Your task:
Here the job is to copy the data exactly and to exclude every image from it.

───

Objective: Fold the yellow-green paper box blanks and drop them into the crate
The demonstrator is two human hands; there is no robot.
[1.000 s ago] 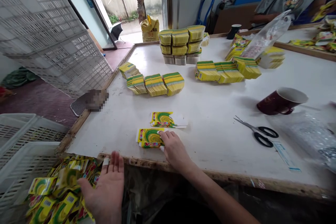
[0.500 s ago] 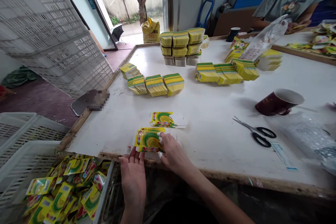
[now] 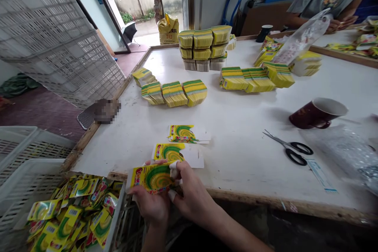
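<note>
One carton [image 3: 150, 177] has moved nearer, left grip [image 3: 155, 206] and right grip [image 3: 190, 193] closed on it.

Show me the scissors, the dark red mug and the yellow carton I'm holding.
Scissors [image 3: 286, 144]: head view, on the pivot area between blades and handles.
Dark red mug [image 3: 307, 115]: head view, on its outer wall.
Yellow carton [image 3: 152, 177]: head view, on its printed face.

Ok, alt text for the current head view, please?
A person's left hand and right hand hold a yellow-and-green box at the near edge of a white table. Two similar boxes lie just beyond, with yellow stacks farther back. Scissors and a mug sit to the right; a crate of packets stands lower left.
</note>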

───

Solution for this exercise:
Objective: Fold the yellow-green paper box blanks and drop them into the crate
The demonstrator is two human hands; there is no robot.
[1.000 s ago] 
[0.500 s ago] 
[now] 
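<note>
One carton [image 3: 150, 177] has moved nearer, left grip [image 3: 155, 206] and right grip [image 3: 190, 193] closed on it.

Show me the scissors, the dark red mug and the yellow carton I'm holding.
Scissors [image 3: 286, 144]: head view, on the pivot area between blades and handles.
Dark red mug [image 3: 307, 115]: head view, on its outer wall.
Yellow carton [image 3: 152, 177]: head view, on its printed face.

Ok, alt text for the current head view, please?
A person's left hand and right hand hold a yellow-and-green box at the near edge of a white table. Two similar boxes lie just beyond, with yellow stacks farther back. Scissors and a mug sit to the right; a crate of packets stands lower left.
</note>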

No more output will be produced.